You can't really go wrong with a Weller, and plugins are bulletproof. But - if you want Weller quality without the cord, they make a butane version. It works great - heats up quick and works as a soldering iron should (although it's not as easy to control the temperature). The only caveat I have though, is on the shaft that the tip connects to there is a really tiny round vent. And that vent SPEWS out heat. No joke - I'd rather put my finger on the tip then put my finger over that vent. So you have to be careful where you position that little vent when you're working. If you're doing cable work you can melt the insulator on the good part of your cable - or god forbid... burn the finish on a guitar body, if that's what you're working near.


----------



## GUInessTARS (Dec 28, 2007)

This thread is timely!
My soldering iron quit on the weekend, it heated up for a few minutes, then nothing.
It is probably about 20 years old and owes me nothing. I had been wanting something with a little more heat also.
Where would a person find one of those magical WES 51's ?
I live in Eastern Ontario, between Belleville and Kingston.


----------



## Intrepid (Oct 9, 2008)

GUInessTARS said:


> This thread is timely!
> My soldering iron quit on the weekend, it heated up for a few minutes, then nothing.
> It is probably about 20 years old and owes me nothing. I had been wanting something with a little more heat also.
> Where would a person find one of those magical WES 51's ?
> I live in Eastern Ontario, between Belleville and Kingston.



I ordered mine from Active Electronics yesterday morning online and received it this afternoon. I didn't get the WES 51 as it was beyond my budget but I did get the Weller 40 watt WLC100CUL. It should be perfect for switching out Pups and doing my Tele build. Here is the website. Good luck.



http://www.active123.com/WLC100CUL-40-Watt-Soldering-Station-Prodview.html


----------



## greco (Jul 15, 2007)

Any electronics supply places in Kingston?

Otherwise:

http://www.amazon.ca/Weller-WES51-Analog-Soldering-Station/dp/B000BRC2XU

Montreal:
http://www.abra-electronics.com/products/WEL%252dWES51-50W-Weller-Soldering-Analog-Station,-120-V%7B47%7D24V.html

Cheers

Dave


----------



## Intrepid (Oct 9, 2008)

Please note that Active Electronics sells the WES 51 for $109.00 and they have them in stock.

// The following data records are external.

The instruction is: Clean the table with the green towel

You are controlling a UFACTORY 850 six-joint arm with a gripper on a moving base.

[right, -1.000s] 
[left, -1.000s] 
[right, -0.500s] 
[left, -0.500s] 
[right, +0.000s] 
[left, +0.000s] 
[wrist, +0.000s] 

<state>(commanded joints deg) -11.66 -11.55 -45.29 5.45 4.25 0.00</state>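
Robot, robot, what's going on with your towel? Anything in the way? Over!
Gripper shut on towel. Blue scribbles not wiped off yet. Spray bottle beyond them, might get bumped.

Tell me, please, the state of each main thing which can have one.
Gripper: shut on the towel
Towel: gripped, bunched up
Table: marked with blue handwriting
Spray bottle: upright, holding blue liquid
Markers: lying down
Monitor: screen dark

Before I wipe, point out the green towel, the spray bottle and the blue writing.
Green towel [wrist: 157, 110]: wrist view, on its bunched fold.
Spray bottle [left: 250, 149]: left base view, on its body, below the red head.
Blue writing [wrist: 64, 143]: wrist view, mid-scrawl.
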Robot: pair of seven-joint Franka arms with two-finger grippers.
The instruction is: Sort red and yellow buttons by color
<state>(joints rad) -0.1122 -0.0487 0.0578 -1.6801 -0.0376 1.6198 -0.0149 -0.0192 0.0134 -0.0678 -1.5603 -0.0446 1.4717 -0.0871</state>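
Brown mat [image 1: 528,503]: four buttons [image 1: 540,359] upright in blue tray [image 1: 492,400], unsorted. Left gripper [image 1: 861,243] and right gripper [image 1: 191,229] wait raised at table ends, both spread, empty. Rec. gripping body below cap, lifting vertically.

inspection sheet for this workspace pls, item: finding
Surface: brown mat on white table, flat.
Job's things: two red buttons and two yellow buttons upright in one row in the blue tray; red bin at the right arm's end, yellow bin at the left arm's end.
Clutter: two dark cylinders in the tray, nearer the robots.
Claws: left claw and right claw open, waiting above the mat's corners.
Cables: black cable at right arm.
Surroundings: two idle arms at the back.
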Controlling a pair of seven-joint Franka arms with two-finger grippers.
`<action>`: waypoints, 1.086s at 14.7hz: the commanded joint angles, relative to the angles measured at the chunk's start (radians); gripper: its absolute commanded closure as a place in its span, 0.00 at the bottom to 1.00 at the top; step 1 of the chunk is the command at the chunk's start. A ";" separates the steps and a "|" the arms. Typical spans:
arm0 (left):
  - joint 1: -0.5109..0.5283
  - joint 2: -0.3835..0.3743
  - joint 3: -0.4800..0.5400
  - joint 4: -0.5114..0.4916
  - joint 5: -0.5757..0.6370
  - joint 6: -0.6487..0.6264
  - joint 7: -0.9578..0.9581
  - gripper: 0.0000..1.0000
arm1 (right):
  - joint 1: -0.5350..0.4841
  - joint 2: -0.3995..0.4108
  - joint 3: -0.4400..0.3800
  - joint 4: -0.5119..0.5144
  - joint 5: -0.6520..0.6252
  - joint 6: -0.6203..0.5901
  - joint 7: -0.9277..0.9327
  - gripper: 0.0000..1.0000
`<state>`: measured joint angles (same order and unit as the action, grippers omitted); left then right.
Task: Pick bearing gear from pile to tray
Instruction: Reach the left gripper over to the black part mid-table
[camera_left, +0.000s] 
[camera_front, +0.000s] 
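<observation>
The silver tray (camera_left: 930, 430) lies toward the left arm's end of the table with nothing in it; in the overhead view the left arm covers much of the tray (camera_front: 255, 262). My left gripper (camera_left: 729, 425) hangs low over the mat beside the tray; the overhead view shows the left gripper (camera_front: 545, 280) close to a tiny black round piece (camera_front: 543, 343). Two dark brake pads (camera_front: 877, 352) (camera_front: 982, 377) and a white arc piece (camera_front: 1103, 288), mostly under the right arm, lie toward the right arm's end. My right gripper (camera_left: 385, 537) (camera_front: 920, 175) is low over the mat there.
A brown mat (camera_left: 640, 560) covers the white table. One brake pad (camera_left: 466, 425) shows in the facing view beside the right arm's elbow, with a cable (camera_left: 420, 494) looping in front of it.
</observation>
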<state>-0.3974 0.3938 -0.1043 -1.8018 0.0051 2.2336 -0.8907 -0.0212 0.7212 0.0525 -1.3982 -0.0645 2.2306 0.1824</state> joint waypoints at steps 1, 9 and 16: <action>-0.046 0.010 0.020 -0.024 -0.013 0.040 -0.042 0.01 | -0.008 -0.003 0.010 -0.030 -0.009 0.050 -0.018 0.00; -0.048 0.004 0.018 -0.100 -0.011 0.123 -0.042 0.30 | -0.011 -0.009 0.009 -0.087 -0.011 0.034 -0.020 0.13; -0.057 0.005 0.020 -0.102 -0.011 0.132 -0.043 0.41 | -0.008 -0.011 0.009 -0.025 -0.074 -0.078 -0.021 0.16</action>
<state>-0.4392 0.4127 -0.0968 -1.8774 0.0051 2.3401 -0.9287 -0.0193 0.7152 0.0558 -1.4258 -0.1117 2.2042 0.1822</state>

http://www.active123.com/WES51-Analog-Soldering-Station-Prodview.html


----------



## greco (Jul 15, 2007)

Intrepid said:


> I ordered mine from Active Electronics yesterday morning online and received it this afternoon. I didn't get the WES 51 as it was beyond my budget but I did get the Weller 40 watt WLC100CUL. It should be perfect for switching out Pups and doing my Tele build. Here is the website. Good luck.
> http://www.active123.com/WLC100CUL-40-Watt-Soldering-Station-Prodview.html


You got a great deal on that, IMHO. I bought the same one a few years back and it was $80.00. My son-in-law bought one and paid about $60.00 , IIRC.

They are good stations for guitar work, IMHO. I have never had any problems with mine. 
Lots of tip styles to choose from. I keep a couple of extra tips on hand....they are about $7.00 or $8.00 each.

Cheers

Dave


----------



## greco (Jul 15, 2007)

Intrepid said:


> Please note that Active Electronics sells the WES 51 for $109.00 and they have them in stock.
> 
> http://www.active123.com/WES51-Analog-Soldering-Station-Prodview.html


Better price that the ones I found. (in post #16).

Cheers

Dave


----------



## Intrepid (Oct 9, 2008)

greco said:


> You got a great deal on that, IMHO. I bought the same one a few years back and it was $80.00. My son-in-law bought one and paid about $60.00 , IIRC.
> 
> They are good stations for guitar work, IMHO. I have never had any problems with mine.
> Lots of tip styles to choose from. I keep a couple of extra tips on hand....they are about $7.00 or $8.00 each.
> ...



Thanks Dave. I'm going to try it out tomorrow but it really seemed like a great deal and will be adequate for what I need.


----------



## greco (Jul 15, 2007)

Intrepid said:


> Thanks Dave. I'm going to try it out tomorrow but it really seemed like a great deal and will be adequate for what I need.


I usually set mine at around 3 or 4 on the dial for most guitar electronics. 
I am NOT using lead free solder.

I'll bet that you will enjoy soldering with it.

Cheers

Dave


----------



## Bogiie (Sep 10, 2013)

I just bought the Weller WSD81 from digikey.com $200 with tax, free shipping. Deadly unit! Wellers last the test of time!


----------



## GUInessTARS (Dec 28, 2007)

A late thank you for the suggestions,
I ended up borrowing my fathers ancient soldering iron to finish the project.
I will definitely be following up on the recommendations.

Thanks again,
Another Dave.


----------